The section declaring Murdoch "not fit" passed by a vote of 6 to 4, with support from Labour and Liberal Democrat lawmakers, over opposition from Conservatives. Committee chair Whittingdale, a Conservative, did not vote. The report did not accuse either Murdoch of misleading Parliament, but said three of their underlings had done so when they testified before the committee.
Longtime Murdoch right-hand man Les Hinton was criticized, as were Colin Myler, the last editor of News of the
World, and Tom Crone, who was the paper's lawyer for decades. The full House of Commons will have to rule on whether the three committed contempt by misleading the committee, "and, if so, what punishment should be imposed," the report says. "It is effectively lying to Parliament," Whittingdale said. "Parliament at the end of the day is the supreme court of the land. It is a very serious matter."
News Corp. said it was "carefully reviewing the Select Committee's report and will respond shortly. "The company fully acknowledges significant wrongdoing at News of the World and apologizes to everyone whose privacy was invaded," its statement said.
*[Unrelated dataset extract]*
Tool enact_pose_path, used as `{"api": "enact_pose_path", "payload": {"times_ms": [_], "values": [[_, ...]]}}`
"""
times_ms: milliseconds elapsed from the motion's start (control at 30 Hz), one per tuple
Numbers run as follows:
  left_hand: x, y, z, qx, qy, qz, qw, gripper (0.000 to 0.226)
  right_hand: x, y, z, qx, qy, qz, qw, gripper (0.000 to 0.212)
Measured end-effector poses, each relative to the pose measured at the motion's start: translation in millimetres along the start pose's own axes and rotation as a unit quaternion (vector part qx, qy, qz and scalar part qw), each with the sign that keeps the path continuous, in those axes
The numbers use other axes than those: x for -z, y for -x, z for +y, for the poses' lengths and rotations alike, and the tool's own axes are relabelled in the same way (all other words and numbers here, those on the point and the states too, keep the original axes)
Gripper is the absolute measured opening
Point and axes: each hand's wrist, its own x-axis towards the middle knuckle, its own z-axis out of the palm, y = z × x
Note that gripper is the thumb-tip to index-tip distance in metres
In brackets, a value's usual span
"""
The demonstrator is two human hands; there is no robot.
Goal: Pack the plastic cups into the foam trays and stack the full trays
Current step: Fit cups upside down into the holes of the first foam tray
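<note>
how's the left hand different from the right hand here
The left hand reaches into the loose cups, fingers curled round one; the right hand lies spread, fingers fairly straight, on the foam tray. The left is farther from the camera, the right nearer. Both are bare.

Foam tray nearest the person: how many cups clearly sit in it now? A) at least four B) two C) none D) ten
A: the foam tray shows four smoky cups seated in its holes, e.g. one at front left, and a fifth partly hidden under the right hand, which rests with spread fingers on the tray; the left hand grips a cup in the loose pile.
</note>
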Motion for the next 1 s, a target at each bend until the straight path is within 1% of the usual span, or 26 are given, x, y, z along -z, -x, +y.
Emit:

BSkyB shares were up slightly in London on the news. News Corp. is traded in New York, where the markets were not open when the report was published.

Rupert Murdoch said last week that if he had known the depth of the problem in 2007, when a private investigator and a Murdoch journalist were sent to prison for phone hacking, he "would have torn the place apart and we wouldn't be here today. But that's hindsight." But he also suggested last week that key parts of the scandal have been overblown.

"The hacking scandal was not a great national thing until the Milly Dowler disclosure, half of which has been somewhat disowned by the police," Murdoch said. He was referring to the revelation that people working for him had hacked into the voice mail of a missing 13-year-old who later turned out to have been murdered.

The Guardian newspaper originally reported that the hackers had also deleted some of the girl's voice mails, leading to false hopes that she was still alive and deleting them herself. In fact, the messages may have expired automatically.

Murdoch was also grilled over his media empire's back-channel lobbying of the British government, and said he learned of the existence of one of the key lobbyists only "a few months ago."

Murdoch said he was "surprised" by the extent of the contact by the employee, Fred Michel, with the British government as it considered a bid by News Corp. to take full ownership of British Sky Broadcasting. That bid collapsed because of the phone-hacking scandal.

The scandal has forced News Corp. to pay hundreds of thousands of pounds in compensation to the victims of phone hacking.
Murdoch and his son James have been hammered over the past year about what they knew about phone hacking by people working for them. They have always denied knowing about the scale of the practice, which police say could have affected thousands of people, ranging from celebrities and politicians to crime victims and war veterans.